But things started to get weird, when she told me that one of her classmates (Lets name him Jay) kept writing her at random occasions during her first week. She told me right away that there was that one weird dude,who had obvious interest in her. I didnt think much of it, as she was honest right away and told me that she would just not get too deep into the conversation, to not give him wrong hope.

Time went on and i kept seeing his name pop up on her phone, thats when i started to feel a bit weird. Shortly after, my girlfriend went out drinking with her new friends from school and Jay was part of that group. She slept at my place after the night out and what a surprise, his name popped up again on her phone during that night, telling her good night and that they (she and her friend) could have stayed at his place as well. Thats when the jealousy started to kick in for me and i just couldnt hold myself back to look into her phone. I know its an absolute no go to stalk the partners phone but i just felt so weird about the situation..and so i saw that they very indeed having a pretty colorful conversation during the last week. I absolutely trusted my girlfriend that she would have never bad intentions to cheat on me and i still do, but i knew right away that this dude was interested in more than just being friends, using certain emojis etc. I confronted my girlfriend and she was of course shocked that i was worrying so much, but did agree to cut back the conversation as she was planning before, just so i feel better.

A few weeks pass by and im starting to get away from the jealousy, but occassionally i still see his name popping up, but i accepted, that you cant just ignore a person, you see everyday in school.

Yesterday my girlfriend had birthday and she planned to celebrate it by going out with her girls only, telling me explicit that i couldn't be part. I understood that it would be weird for me to be part of that group being the only male, so i agreed to her, but i still felt kind of confused being left out of her birthday planning.. especially since it was her first time celebrating her bday in a bigger group and i wished to be part.
I agreed to pick her up after going out and was already excited to see her after, to spend at least the rest of the birthday night with her. While driving home, she started talking about the night with her friends (who were also in the car) and suddenly she slipped out and said something about "buying a friend a drink" (friend in male version). Thats when i started to get suspicious again....why wasn't i allowed to be part of the bday party, when there were indeed male friends? Later at home, i asked her carefully, who was part of the party in the end and suddenly she told me, that some guys from her school "randomly" were at the same bar, so they went along. Okay. Jay was of course part of that group. Now i couldn't control my jealousy anymore, since i already was kinda disappointed, that i was only good enough to pick her up and not to be part of the party. I confronted her and she told me again that those guys were just randomly there and she couldnt just flip them off so she invited them, just to be nice. Which i totally understood but still it hurt me so much, since i was worrying about Jay already and now she was even holding back information about him.
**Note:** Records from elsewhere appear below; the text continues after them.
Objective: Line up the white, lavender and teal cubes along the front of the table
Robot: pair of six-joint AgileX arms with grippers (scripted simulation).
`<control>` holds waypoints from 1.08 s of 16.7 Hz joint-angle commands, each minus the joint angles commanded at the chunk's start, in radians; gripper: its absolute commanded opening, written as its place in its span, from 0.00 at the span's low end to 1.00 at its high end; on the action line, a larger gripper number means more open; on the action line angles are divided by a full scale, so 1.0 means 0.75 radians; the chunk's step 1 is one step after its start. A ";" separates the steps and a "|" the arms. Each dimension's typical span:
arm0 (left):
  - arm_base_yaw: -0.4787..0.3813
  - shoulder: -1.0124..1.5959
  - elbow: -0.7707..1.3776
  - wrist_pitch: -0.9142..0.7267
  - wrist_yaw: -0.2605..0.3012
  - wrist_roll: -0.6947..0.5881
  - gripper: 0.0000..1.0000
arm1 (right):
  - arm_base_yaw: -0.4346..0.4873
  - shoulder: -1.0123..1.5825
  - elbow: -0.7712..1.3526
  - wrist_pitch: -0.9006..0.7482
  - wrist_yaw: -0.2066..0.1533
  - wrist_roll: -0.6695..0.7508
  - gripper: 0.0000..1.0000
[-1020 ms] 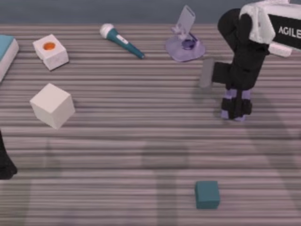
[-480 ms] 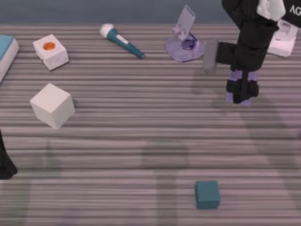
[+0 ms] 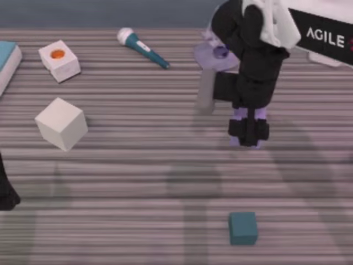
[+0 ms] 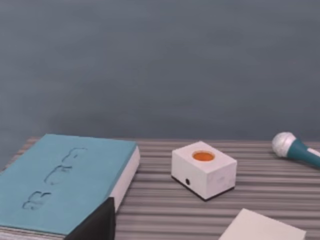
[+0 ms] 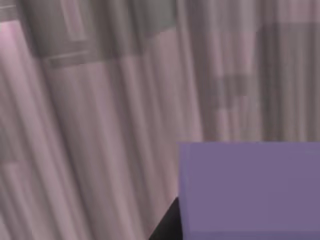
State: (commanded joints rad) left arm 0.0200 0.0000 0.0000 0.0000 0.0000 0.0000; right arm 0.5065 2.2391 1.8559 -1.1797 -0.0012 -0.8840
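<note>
My right gripper (image 3: 249,131) hangs over the table's middle right, shut on the lavender cube (image 3: 238,114), whose purple edges show between the black fingers. In the right wrist view that lavender cube (image 5: 250,190) fills the lower corner, above the striped table (image 5: 100,150). The teal cube (image 3: 243,228) sits near the front edge, below the gripper and apart from it. At the left rests the white cube (image 3: 61,122), tilted, its corner (image 4: 262,227) also showing in the left wrist view. My left gripper (image 3: 6,197) stays parked at the left edge, open and holding nothing.
A small white block with an orange dot (image 3: 59,59) stands at the back left, beside a blue book (image 3: 6,61). A teal and white microphone (image 3: 142,47) lies at the back. A clear phone stand (image 3: 216,55) is partly hidden behind my right arm.
My right arm has swung left and toward the front with the lavender cube, from the back right to the middle right. The other cubes and my left arm have not moved.
</note>
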 joint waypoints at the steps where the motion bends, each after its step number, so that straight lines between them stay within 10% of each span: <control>1: 0.000 0.000 0.000 0.000 0.000 0.000 1.00 | 0.071 -0.048 -0.068 0.018 -0.001 0.043 0.00; 8: 0.000 0.000 0.000 0.000 0.000 0.000 1.00 | 0.516 -0.339 -0.480 0.131 -0.007 0.293 0.00; 18: 0.000 0.000 0.000 0.000 0.000 0.000 1.00 | 0.534 -0.304 -0.599 0.295 -0.007 0.314 0.00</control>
State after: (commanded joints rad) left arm 0.0200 0.0000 0.0000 0.0000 0.0000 0.0000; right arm 0.9068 2.0113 1.4066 -0.9588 -0.0066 -0.6486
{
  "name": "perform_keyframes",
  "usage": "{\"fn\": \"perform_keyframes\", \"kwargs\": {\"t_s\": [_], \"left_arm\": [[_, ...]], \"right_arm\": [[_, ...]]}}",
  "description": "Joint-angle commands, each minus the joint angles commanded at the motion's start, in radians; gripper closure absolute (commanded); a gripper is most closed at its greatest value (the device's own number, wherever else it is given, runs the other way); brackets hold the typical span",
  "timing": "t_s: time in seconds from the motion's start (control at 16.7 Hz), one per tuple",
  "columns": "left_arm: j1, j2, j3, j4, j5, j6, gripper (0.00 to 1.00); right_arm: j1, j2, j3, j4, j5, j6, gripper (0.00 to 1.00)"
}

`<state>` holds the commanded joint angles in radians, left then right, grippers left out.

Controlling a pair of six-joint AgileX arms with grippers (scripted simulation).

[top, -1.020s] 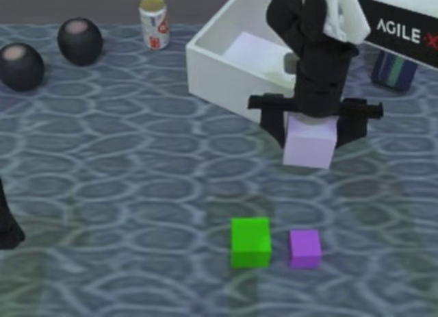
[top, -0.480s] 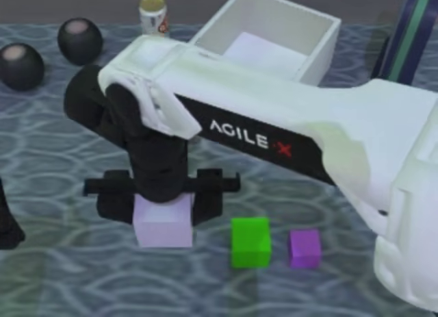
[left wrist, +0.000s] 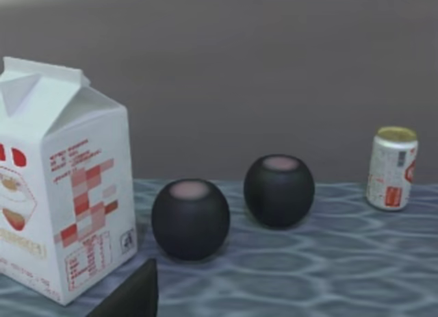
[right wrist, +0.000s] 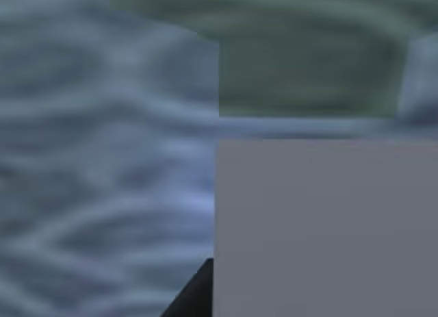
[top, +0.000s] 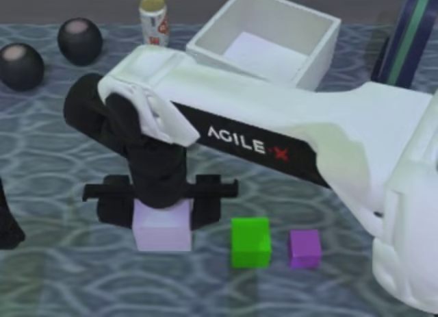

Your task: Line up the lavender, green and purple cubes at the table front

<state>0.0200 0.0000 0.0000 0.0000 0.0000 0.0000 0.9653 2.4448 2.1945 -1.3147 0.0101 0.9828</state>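
Jaws of the right gripper [top: 162, 218] clamp the lavender cube [top: 163, 228] at the tabletop [top: 82, 276] front, left of the green cube [top: 250, 242], to extend the row.

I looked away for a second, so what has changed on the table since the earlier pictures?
The right gripper carried the lavender cube from beside the white box across to the table front, left of the green cube, and still clamps it. The green cube, purple cube and left arm stayed put.

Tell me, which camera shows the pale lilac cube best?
The top view: the lavender cube sits whole between the right gripper fingers. The right wrist view shows only one flat grey face; the left wrist view misses it.
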Motion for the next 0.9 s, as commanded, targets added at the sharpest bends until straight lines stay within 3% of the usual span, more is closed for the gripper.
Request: {"fn": "perform_keyframes", "kwargs": {"t_s": [0.3, 0.6, 0.9], "left_arm": [[0.0, 0.0, 0.0, 0.0, 0.0, 0.0, 0.0], [0.0, 0.0, 0.0, 0.0, 0.0, 0.0, 0.0], [0.0, 0.0, 0.0, 0.0, 0.0, 0.0, 0.0]], "right_arm": [[0.005, 0.032, -0.147, 0.182, 0.0, -0.001, 1.0], [0.008, 0.038, -0.167, 0.203, 0.001, -0.002, 1.0], [0.008, 0.038, -0.167, 0.203, 0.001, -0.002, 0.62]]}}
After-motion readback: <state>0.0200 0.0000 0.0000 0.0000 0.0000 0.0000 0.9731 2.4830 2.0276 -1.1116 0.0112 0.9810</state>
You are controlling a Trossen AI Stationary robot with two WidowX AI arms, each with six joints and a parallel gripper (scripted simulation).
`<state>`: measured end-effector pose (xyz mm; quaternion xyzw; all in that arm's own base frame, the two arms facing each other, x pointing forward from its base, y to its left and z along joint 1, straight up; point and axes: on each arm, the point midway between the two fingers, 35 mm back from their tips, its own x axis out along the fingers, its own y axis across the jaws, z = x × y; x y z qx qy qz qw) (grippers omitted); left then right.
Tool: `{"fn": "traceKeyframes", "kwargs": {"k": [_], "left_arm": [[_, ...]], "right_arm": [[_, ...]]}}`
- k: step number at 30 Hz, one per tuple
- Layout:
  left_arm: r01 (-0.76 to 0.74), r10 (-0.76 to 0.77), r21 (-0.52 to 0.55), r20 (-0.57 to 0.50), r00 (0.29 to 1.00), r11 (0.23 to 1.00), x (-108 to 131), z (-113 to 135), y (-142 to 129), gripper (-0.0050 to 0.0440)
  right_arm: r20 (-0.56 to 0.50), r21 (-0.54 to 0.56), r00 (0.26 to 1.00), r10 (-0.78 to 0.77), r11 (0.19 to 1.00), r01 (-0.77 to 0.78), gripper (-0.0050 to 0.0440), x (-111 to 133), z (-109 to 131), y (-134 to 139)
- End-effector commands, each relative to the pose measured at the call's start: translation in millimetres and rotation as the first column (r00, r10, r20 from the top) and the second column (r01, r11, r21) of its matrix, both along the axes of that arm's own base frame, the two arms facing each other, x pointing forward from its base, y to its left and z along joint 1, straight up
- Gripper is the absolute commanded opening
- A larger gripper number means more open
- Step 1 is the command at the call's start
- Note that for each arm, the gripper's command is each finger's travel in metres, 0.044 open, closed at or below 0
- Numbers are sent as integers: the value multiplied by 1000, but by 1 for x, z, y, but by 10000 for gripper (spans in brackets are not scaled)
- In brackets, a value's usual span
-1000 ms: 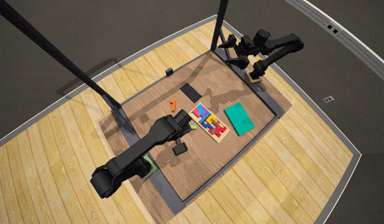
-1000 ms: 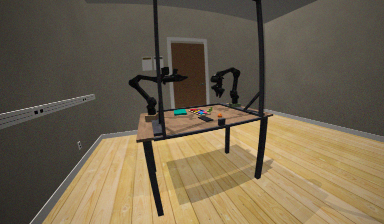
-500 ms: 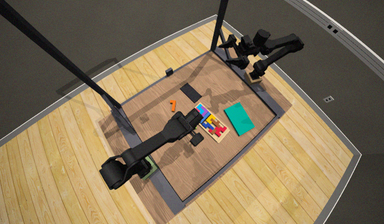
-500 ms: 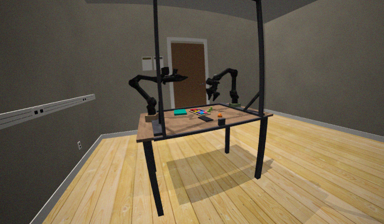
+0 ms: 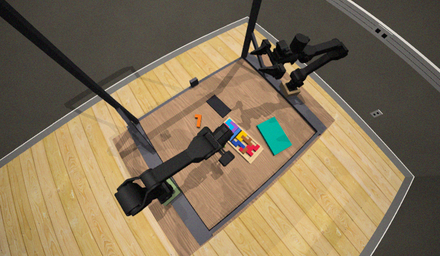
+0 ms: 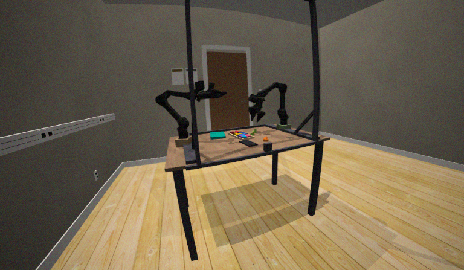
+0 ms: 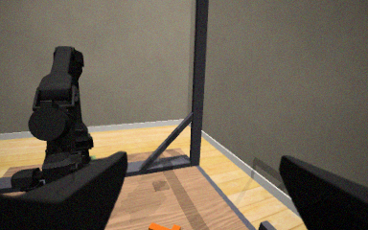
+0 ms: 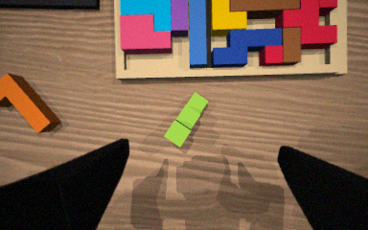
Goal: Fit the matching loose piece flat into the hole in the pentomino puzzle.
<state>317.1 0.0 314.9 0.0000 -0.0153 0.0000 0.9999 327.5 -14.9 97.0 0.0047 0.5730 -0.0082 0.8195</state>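
Note:
The wooden puzzle board (image 5: 242,141) lies flat mid-table, filled with coloured pieces; in the right wrist view (image 8: 230,38) a bare strip shows below the pink and purple pieces. A loose green piece (image 8: 187,120) lies on the table just in front of the board. A loose orange L-shaped piece (image 5: 198,120) lies further off and also shows in the right wrist view (image 8: 26,103). My right gripper (image 8: 202,149) is open and empty, hovering above the green piece. My left gripper (image 5: 264,59) is open and empty, raised high at the far end of the table.
A teal flat block (image 5: 274,136) lies beside the board. A black flat pad (image 5: 218,105) and a small black cube (image 5: 193,82) sit toward the table's edge. Black frame posts (image 5: 251,19) rise from the table corners.

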Motion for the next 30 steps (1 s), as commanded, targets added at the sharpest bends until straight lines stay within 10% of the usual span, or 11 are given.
{"fn": "traceKeyframes", "kwargs": {"k": [1,17,30], "left_arm": [[0,0,0,19,1000,1000,-1,8,0,440],[0,0,0,19,1000,1000,-1,8,0,440],[0,0,0,19,1000,1000,-1,8,0,440]], "right_arm": [[10,3,1000,6,1000,-7,440,3,3,1],[21,1,921,388,922,-388,440,15,7,147],[22,0,872,490,872,-490,440,18,7,189]]}}
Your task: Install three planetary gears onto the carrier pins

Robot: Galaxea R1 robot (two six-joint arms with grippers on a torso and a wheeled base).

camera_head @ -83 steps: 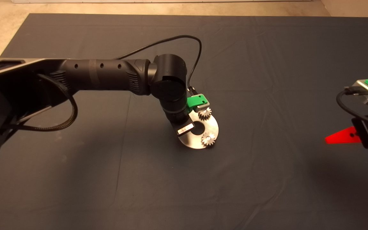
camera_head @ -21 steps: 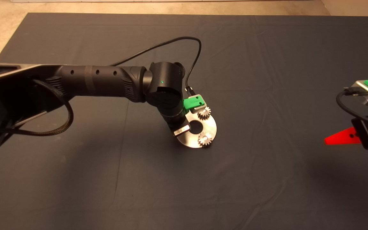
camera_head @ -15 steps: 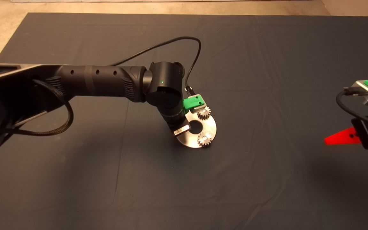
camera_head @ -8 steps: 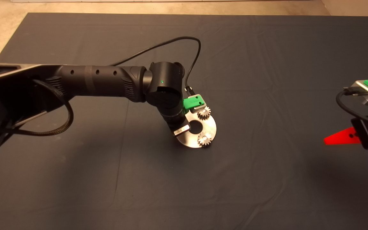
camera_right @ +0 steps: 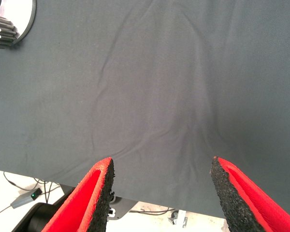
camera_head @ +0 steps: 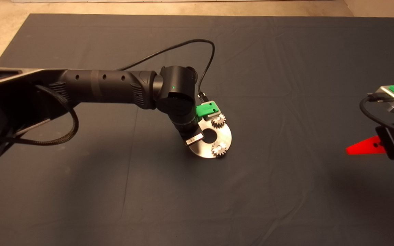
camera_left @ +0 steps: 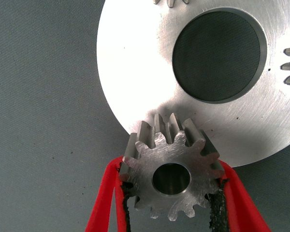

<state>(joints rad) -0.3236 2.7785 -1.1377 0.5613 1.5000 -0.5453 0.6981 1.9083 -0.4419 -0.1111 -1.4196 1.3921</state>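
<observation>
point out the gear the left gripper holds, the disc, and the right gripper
held gear (camera_left: 170,171), left wrist view, flat face beside its centre hole
disc (camera_left: 135,72), left wrist view, bare flat face
right gripper (camera_right: 159,193), right wrist view, midway between its open fingertips

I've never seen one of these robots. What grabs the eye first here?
A shiny round disc mid-mat, two small gears already seated on it. The left pincer clamps a third gear at the disc's edge. The right pincer waits open at the mat's right side.
</observation>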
Tipsy as she was, she fell asleep right after but i was so furious already, that i had to check her phone again, being the big controlling mess (i know it's horribly wrong) I saw that the meeting with guys wasn't just occassionally but planned beforehand and she even was talking specificially to jay..she sent him a pic of the birthday present, which he got her (he drew her a mandala, to give her "good chakra in life") which was hung up on her mirror. In that pic, she was posing in the birthday dress for the party later, of course him admiring her outfit as a response. Puke. He also asked, why she wasn't wearing, what she planned to wear before. So she was talking to him about the birthday party in school already, great. Thats when i also saw, that she deleted the previous conversation with him, since all was left was the last part with the picture, which didn't make any sense.

In my rage i tore the drawing from her mirror waking her up which turned into an argument. She convinced me 100% that there was nothing happening and i was just adding up random things, drawing a big bad picture... as i said i totally trust that she would never cheat on me but still it hurt me so much, since i expected her to reduce contact to him long ago, even if they were getting along well as friends, only because of the fact it was bothering me and he would get wrong hopes. And now he was drinking with her into her birthday? Seeing her before me? She also admitted that she deleted their conversation on her phone and didn't want to tell me that boys from her school would be at the party, to not hurt me and make me jealous.

But thats exactly my issue, it hurt me even more, since she didn't even tell me beforehand and did everything "behind my back", scared of me getting a jealousy attack. While she admitted that she kind of knows that he is interested in her, she didnt see the need to restrain herself for my good. She didn't have too many friends before the school started, so now she is trying to get along well with everybody in the class for the next 3 years, which i totally understand, but i just can't control my jealousy and horrible thoughts... Am i overreacting? I kind of feel that she enjoys the attention from other boys (or in this case jay), which is reasonable, since its flattering, but why is it more important to her than my well being?

I know that her whole new group of friends will go out regulary during the next years and jay will problaby always be a part of that group..how am i going to cope with that in the future? Can i expect her to cut back contact to him to help me? Or am i totally in the wrong and should fight my jealousy more? Additionaly, i was in a very similar situation when we started dating, i had a female friend which i was very close with, but both of us never had the Intention to start something relationship wise, we were more like siblings. My gf was experiencing massive jealousy back then which i totally understood so i took a hard cut and stopped seeing/chatting with that female friend from that day. I don't expect her to do the same for me but its hurting me the same way and it's hard for me to understand, why she doesn't think how her actions can affect me, when she was experiencing the same jealousy before.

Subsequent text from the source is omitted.